これ「降圧剤データ 中立性確保へ金銭提供明確化」と題した産経新聞 7月31日(水)7時55分配信の記事である。
 

 医者に殆ど掛からなかった私が6年前の脳出血以来、いろんな病院の入退院を繰り返した結果、患者として医療現場の身近に居たお陰で、それなりに医療が見えてきたのでこの記事と直接は関係しないが、私なりに解かってきた事がある。
 山崎豊子の「白い巨塔」にもあるように、皆さん病院に行けばお目にかかれる現象ご存知だと思う。その良く見かける光景とは、大抵11時50分頃より、診察患者が終わりかけた頃、黒っぽいスーツに身を包んだ集団と言って良いが、待合室にたむろする光景がそれである。これら集団を医学用語で昔プロパーと言った。簡単に和訳すれば「医療情報担当者(製薬会社から医療機関に出向いて、医薬情報の提供や宣伝を行う担当者)」の者をそう呼んだみたいである。当時そのプロパーが医師に対して過剰な営業活動(接待など)を行った事からイメージが悪くなり、今はMR(medical representative:医薬情報に関する会社の代表の意味)と呼ぶと言う。そのプロパーが自社の利益追求のため何でもしたようだ。もちろん自社の開発した新薬を使ってもらうために、大学病院では教授の論文を書いてやったり、この記事のように臨床データを作成し、それが思わしくない場合は、捏造もいとわなかった事は事実である。

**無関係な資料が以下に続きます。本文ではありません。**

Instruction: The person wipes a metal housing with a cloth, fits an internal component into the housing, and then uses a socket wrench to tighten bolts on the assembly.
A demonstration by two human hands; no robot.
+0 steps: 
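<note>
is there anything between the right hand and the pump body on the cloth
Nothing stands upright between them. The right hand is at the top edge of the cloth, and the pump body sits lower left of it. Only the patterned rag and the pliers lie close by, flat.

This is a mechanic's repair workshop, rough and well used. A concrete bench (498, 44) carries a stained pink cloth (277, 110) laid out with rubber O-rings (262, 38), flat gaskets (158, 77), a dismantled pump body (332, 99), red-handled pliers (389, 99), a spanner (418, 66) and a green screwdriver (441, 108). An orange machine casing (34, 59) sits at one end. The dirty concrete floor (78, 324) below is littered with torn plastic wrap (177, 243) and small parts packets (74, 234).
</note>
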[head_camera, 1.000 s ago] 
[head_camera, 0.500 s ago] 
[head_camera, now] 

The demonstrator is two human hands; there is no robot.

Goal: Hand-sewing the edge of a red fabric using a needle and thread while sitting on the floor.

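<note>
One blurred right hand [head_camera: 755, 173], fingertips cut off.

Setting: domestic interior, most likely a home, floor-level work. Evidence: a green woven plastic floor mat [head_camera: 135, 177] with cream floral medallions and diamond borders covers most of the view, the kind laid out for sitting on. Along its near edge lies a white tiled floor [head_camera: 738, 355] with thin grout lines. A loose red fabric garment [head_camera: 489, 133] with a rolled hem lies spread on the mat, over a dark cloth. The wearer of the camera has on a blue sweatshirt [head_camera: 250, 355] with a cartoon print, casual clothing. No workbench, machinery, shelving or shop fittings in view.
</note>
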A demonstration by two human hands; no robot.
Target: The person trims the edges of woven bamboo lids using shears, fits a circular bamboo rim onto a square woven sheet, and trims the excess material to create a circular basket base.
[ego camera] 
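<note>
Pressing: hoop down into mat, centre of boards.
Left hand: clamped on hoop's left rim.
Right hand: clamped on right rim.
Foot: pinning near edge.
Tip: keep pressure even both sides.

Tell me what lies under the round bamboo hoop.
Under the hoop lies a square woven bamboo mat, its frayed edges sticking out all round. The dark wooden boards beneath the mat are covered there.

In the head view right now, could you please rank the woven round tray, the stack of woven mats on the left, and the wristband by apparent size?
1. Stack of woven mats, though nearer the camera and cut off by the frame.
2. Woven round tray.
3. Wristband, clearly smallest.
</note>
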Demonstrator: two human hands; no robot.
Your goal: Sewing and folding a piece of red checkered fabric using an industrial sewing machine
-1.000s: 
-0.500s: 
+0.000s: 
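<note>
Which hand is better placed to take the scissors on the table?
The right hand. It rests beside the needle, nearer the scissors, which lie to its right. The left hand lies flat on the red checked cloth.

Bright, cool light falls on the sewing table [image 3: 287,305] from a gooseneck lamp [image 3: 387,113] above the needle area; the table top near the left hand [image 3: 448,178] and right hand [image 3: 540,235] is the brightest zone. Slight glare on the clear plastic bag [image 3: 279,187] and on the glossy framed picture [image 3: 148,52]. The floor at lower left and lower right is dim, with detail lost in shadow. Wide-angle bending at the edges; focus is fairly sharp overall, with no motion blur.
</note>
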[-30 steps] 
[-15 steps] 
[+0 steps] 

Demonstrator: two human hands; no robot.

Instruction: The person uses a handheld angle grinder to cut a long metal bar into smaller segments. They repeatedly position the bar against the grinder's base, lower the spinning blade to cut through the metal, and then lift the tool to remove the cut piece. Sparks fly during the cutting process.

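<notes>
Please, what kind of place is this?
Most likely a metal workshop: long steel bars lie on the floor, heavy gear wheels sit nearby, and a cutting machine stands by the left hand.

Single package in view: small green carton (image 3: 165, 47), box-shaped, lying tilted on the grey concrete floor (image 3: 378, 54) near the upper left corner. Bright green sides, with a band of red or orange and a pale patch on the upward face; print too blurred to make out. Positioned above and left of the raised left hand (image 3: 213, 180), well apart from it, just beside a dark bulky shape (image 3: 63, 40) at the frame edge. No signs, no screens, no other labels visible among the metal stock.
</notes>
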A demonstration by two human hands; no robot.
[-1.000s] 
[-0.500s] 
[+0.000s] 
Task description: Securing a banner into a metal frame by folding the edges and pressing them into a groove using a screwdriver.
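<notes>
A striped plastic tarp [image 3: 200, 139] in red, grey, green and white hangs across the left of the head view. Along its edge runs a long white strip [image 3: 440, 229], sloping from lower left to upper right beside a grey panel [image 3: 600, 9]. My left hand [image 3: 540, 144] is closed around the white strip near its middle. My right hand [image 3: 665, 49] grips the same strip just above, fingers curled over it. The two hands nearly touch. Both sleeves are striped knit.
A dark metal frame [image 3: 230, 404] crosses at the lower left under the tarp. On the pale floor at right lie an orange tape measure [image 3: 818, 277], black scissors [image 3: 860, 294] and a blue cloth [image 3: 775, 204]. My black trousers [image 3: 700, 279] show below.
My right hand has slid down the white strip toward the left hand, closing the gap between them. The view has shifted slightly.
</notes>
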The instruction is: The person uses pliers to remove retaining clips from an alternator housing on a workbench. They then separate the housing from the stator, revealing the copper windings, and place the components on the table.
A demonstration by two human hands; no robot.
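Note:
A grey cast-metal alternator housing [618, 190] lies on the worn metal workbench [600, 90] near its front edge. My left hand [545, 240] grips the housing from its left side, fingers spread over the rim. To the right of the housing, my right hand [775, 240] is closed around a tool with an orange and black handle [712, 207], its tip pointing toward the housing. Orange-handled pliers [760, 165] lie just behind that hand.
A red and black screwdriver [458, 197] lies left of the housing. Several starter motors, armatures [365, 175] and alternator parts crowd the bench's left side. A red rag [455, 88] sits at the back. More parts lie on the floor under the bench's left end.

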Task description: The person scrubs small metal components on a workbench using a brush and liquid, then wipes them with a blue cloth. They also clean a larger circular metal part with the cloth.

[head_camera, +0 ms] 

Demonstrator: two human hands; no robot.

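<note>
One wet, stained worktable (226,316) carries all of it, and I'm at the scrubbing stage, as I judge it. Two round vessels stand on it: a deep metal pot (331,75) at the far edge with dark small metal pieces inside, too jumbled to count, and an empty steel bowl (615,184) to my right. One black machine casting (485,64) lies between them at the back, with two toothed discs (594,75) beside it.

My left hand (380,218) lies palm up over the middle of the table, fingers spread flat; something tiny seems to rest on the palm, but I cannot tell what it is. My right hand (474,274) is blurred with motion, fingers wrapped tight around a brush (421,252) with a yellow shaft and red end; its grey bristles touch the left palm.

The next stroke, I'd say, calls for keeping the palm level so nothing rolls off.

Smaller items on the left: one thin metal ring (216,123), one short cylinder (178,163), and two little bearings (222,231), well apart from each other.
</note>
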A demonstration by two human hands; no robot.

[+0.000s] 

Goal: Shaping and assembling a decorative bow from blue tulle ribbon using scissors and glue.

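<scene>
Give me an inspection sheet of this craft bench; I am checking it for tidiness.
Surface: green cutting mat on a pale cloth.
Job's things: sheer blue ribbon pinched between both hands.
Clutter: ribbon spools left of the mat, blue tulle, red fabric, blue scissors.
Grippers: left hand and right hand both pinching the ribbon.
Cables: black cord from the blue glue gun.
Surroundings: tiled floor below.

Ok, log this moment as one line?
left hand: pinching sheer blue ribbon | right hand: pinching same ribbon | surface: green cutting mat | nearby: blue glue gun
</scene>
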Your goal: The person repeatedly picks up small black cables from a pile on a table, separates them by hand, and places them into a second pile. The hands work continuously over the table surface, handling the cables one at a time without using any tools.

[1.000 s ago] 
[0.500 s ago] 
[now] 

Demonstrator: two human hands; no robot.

 私はここ何年もの入院で知った事は、医療界は余りにも汚い世界だという事である。一般の患者さんはお医者様を神様のように思っているから、何一つ疑念を持っても主治医に対しては黙認である。見てもらえないと困るからである。その点私等、病院側から嫌われ者になっている。全て納得しなければ、決して主治医の言う事を聞かないからである。何故なら脳卒中患者だからである。いろんな病気があるが、特に私みたいな脳卒中患者や、認知症患者、それに精神病患者は医者側から見れば、何も言わない、解からない、一番やり易い患者である。逆説すれば、一番臨床実験データを取りやすい患者なのである。私も以前紹介した事があるが、薬を変えても、少しくらい黙ってやっても本人が解からないからである。簡単に言えばモルモット扱いしてもわからないからである。実際そうして新薬が作られて行くのである。だからこそ脳卒中や、認知症、それに精神病の分野はお陰で直りが早い(ちょっと言い過ぎか)、つまり薬が良いためと言えば御幣があろうか。
 話を記事に戻そう、長々と書いたが要約すれば、一般の方々が知らないだけで、このような事は、日常茶飯事だという事だ。むしろ記事になる位、メジャーでもある訳だ。
 そうやって長年やってれば、感覚が麻痺して、慢性化してしまってるのが現実なのである。医者は神様でも無く、あくまでも人間だという事を理解しなくてはいけない事なのである。
 医療費が高騰している。それは突き詰めれば、医学会と製薬会社と、またそれの関係企業に天下ろうとする行政の役人とのトライアングルが見直さない限り、日本の医療費は青天井と成るは必定である。この事に踏み込める政党、政治家が出ない限り、我々の子孫は浮かばれないだろう。それを子孫に引継ぎしてはならないのである。